Selon la loi juive, en matière de régime matrimonial, pour divorcer une femme doit en obtenir l’autorisation de son mari [guet]. Ce dernier la libérera en signant un document légal qui rétablira les droits pour l’épouse que son mari exerçait en son nom pendant le mariage.

Les tribunaux rabbiniques, ayant une compétence exclusive en la matière, peuvent sanctionner un mari qui ne souhaiterait pas libérer son épouse.

Ces sanctions peuvent aller jusqu’à l’emprisonnement. Or dans l’hypothèse d’un mari incarcéré jusqu’au boutiste, la possibilité pour son épouse de divorcer restera injustement soumise à son bon vouloir.
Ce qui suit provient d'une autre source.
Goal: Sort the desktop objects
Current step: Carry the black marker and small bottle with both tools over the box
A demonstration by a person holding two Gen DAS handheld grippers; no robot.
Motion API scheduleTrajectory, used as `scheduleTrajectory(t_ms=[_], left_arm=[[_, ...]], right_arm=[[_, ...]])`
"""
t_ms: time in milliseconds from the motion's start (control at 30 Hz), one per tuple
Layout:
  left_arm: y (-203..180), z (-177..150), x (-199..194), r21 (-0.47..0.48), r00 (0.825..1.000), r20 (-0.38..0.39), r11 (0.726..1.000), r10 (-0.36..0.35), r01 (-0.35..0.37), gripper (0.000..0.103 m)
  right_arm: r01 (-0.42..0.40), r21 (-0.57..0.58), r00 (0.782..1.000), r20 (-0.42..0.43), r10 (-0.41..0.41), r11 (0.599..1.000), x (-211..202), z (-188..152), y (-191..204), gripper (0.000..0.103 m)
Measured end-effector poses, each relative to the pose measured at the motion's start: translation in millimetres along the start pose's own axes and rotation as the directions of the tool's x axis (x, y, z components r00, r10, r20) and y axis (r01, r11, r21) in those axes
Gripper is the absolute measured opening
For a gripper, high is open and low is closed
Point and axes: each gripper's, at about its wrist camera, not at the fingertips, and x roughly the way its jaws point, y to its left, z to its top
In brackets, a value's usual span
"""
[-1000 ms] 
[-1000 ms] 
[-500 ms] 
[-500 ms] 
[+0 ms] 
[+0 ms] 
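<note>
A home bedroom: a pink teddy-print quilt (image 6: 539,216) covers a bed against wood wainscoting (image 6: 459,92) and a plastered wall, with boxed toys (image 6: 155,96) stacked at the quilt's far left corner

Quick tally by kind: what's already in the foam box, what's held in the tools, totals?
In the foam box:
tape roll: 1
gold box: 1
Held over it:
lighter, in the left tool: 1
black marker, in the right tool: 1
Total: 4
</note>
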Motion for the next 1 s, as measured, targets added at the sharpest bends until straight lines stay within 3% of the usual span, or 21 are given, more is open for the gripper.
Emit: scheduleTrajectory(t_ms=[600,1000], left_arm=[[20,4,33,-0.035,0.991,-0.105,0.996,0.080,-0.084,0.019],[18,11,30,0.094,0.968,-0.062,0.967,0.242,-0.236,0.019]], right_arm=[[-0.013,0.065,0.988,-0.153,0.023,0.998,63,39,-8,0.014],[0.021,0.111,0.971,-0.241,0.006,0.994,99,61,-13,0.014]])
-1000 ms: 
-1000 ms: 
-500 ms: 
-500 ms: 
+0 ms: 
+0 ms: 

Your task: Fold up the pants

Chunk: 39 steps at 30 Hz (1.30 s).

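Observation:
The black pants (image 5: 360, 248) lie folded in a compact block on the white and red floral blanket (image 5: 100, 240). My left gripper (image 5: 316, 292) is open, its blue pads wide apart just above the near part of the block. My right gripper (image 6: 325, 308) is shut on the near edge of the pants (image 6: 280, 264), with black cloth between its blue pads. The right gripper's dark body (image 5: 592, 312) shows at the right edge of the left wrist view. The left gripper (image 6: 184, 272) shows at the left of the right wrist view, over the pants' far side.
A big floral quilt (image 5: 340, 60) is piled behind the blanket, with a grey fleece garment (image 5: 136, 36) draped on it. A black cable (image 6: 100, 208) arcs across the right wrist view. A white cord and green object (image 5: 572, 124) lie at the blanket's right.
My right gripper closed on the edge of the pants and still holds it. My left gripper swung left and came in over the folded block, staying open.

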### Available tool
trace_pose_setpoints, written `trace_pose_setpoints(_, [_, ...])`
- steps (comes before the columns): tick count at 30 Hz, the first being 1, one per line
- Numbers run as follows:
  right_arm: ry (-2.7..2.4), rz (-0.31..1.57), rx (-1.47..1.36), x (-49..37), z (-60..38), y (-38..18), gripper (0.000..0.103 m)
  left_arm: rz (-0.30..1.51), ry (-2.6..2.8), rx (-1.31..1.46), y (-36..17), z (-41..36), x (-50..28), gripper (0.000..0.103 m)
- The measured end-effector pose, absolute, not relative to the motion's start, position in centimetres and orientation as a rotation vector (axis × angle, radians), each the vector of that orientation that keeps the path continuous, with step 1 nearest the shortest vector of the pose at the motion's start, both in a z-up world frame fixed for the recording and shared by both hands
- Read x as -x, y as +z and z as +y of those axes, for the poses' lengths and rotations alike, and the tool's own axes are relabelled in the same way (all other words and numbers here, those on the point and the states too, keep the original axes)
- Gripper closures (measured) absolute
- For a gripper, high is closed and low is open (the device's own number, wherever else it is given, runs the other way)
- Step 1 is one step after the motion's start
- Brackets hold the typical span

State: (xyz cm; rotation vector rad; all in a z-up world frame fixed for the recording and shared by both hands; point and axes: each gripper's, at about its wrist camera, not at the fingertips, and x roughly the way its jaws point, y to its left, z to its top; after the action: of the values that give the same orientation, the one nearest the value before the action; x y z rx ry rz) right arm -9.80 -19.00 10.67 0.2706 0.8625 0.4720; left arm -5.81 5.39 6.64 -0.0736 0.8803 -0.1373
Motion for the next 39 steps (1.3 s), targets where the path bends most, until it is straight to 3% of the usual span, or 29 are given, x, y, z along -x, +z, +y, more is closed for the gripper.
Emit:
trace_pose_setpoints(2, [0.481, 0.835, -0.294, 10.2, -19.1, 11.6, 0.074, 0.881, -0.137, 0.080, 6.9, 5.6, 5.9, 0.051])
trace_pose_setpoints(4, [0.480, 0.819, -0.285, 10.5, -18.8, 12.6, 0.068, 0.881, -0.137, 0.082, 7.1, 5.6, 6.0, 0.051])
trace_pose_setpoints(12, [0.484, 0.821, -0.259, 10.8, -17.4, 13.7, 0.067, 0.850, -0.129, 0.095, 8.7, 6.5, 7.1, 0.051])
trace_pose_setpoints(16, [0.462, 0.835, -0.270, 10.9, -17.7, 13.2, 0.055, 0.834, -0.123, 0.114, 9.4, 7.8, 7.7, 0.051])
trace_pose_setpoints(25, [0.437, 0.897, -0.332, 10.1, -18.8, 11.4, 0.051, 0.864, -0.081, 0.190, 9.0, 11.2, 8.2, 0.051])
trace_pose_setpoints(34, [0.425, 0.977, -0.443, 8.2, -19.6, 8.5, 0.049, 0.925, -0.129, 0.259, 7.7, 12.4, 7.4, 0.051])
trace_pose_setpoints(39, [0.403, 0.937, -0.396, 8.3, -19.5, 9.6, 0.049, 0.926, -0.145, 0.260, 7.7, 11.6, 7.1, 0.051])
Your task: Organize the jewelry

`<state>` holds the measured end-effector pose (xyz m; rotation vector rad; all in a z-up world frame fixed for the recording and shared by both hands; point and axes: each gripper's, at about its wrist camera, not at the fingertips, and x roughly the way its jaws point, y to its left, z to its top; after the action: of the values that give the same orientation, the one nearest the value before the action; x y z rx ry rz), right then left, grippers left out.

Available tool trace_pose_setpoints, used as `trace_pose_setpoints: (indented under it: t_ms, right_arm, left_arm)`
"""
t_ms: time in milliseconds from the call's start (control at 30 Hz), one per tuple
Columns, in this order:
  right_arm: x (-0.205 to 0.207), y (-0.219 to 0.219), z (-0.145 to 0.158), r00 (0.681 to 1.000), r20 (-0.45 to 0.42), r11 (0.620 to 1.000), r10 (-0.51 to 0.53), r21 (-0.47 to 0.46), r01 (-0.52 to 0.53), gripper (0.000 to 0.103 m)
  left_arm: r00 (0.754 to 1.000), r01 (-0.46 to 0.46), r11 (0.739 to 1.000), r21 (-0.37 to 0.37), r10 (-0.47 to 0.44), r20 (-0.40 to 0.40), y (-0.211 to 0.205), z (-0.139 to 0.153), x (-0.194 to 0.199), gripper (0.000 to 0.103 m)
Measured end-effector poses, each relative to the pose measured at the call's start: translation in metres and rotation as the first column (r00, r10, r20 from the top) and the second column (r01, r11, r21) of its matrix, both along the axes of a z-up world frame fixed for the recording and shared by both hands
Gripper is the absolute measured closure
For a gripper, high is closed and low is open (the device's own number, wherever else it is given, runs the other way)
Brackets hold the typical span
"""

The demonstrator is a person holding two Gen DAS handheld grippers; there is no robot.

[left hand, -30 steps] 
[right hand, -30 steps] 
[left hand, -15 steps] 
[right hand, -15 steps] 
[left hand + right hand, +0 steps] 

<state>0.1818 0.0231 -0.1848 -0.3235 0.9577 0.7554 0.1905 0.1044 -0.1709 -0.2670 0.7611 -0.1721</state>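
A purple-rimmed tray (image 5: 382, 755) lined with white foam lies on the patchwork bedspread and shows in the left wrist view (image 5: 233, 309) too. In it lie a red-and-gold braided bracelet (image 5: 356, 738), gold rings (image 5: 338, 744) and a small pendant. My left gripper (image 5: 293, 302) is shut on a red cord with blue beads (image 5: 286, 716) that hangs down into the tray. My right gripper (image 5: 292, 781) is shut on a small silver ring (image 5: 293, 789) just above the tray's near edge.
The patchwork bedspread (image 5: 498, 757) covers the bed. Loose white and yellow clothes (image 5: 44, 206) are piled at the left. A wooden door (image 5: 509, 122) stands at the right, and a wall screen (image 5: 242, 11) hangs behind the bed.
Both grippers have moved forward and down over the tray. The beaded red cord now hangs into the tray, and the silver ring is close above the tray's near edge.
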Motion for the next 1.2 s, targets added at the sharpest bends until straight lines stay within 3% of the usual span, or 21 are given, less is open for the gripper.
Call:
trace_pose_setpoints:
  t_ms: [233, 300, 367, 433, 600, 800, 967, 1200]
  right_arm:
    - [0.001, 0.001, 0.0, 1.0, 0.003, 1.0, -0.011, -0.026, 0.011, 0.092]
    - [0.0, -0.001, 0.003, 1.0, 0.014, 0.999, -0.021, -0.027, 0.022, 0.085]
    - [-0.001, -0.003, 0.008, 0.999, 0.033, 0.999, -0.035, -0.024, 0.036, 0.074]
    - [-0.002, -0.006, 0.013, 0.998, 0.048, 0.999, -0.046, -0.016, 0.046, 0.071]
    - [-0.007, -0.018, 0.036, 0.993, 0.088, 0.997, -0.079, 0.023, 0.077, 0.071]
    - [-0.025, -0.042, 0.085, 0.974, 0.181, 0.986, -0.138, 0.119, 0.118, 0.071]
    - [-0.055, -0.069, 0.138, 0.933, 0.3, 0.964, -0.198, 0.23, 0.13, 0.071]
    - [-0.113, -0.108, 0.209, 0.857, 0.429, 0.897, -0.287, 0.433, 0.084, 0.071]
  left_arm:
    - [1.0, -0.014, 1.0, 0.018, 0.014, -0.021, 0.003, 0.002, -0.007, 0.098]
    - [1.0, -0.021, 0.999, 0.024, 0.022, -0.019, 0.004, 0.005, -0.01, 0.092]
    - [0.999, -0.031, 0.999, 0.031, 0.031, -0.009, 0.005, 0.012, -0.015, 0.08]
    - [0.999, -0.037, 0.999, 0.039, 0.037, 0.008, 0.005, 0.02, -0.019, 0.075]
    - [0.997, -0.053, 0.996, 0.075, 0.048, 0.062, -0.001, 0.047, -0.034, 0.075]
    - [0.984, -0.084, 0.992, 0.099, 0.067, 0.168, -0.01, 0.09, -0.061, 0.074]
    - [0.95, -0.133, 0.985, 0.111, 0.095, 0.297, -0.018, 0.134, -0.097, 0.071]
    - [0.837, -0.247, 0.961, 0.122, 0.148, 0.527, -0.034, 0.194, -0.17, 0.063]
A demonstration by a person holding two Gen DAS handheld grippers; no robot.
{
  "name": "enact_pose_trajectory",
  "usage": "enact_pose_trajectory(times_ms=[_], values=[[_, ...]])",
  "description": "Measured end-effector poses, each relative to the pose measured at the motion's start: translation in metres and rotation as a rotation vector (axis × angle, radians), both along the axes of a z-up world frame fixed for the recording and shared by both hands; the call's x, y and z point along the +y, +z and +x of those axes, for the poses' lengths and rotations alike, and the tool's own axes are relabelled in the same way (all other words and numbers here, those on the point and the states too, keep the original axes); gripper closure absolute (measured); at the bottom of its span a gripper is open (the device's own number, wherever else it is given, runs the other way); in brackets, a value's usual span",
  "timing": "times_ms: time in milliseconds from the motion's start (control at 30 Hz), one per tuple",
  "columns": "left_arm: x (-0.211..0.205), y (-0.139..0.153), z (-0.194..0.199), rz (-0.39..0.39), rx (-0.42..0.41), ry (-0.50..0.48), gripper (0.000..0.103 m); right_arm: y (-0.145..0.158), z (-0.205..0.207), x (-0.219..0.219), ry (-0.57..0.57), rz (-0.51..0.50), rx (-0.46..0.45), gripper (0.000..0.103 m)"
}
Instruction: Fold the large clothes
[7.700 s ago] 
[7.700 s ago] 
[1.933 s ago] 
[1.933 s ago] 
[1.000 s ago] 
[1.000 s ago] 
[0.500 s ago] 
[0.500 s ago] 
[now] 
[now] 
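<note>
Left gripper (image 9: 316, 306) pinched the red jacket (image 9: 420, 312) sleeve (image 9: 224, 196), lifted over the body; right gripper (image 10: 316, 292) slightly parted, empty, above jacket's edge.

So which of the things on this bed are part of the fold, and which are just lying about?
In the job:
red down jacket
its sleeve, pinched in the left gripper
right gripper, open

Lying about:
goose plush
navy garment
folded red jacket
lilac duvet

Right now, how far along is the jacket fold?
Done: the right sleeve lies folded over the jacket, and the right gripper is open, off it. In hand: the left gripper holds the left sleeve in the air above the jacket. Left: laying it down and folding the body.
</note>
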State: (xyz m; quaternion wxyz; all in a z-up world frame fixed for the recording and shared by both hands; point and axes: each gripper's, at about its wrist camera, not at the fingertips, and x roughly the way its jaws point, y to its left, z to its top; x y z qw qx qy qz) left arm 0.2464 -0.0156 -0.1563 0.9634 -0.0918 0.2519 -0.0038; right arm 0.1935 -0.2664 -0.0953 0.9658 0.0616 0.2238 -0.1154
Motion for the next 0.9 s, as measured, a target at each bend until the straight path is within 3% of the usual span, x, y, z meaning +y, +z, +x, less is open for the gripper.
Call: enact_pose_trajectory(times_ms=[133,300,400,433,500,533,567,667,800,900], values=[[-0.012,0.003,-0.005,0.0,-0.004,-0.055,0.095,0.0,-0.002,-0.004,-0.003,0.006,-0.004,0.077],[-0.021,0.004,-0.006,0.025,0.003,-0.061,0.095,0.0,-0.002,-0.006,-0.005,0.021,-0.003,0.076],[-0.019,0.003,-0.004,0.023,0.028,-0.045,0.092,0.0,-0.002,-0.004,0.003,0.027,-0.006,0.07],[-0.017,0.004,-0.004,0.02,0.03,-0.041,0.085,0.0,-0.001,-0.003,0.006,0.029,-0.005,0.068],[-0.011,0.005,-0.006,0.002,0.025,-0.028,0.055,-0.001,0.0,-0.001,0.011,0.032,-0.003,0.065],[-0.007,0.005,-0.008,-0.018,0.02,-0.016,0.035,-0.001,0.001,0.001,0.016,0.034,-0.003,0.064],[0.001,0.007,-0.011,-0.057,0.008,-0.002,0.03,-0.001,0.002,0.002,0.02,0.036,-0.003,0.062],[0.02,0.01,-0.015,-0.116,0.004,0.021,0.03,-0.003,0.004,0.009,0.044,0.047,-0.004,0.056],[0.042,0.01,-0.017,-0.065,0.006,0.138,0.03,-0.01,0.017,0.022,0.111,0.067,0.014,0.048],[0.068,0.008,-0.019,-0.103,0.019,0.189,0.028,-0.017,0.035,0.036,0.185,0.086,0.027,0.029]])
Pour faciliter l’émancipation de ces femmes « enchaînées », Dov Lipman, membre de la Knesset et représentant du parti centriste Yesh Atid, a déposé une proposition de loi visant à sanctionner davantage les maris récalcitrants.

Selon The Jewish Week, le texte qui a été adopté en première lecture à l’unanimité des votants, prévoit la possibilité d’empêcher ces époux d’accéder à la synagogue en milieu carcéral.

Comme le souligne ActuJ, cette modification législative vise principalement les religieux et a été élaborée avec la participation du Grand Rabbin d’Israël, David Lau, et du vice-ministre des Affaires religieuses, Eli Ben Dahan.

« Empêcher de tels hommes d’être logés dans les sections religieuses portera atteinte au moral de ceux qui s’abritent derrière la religion pour faire du mal à leurs femmes » confirme Dov Lipman.